:: TASK TO CARRY OUT ::
Tell how many lines in the data contain the word "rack", and leave out everything else.

:: DATA SEGMENT ::
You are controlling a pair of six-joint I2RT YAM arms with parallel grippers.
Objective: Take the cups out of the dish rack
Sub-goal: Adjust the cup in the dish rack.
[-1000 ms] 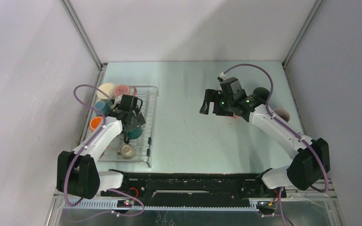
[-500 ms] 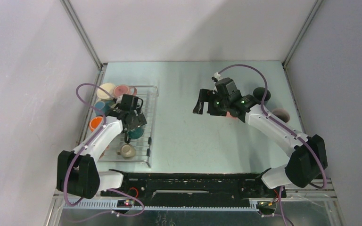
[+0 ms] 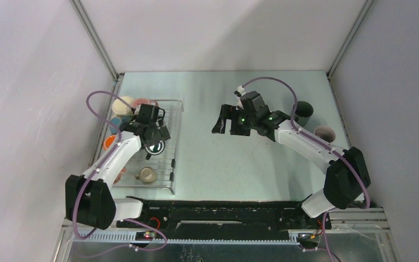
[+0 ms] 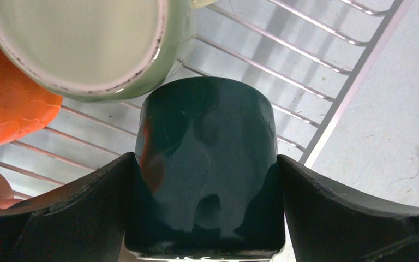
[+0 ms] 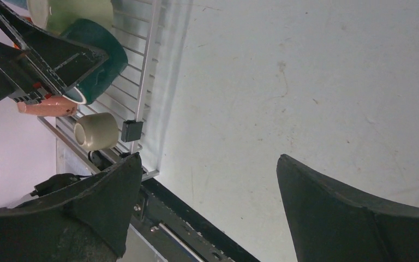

:: ANSWER SECTION ::
2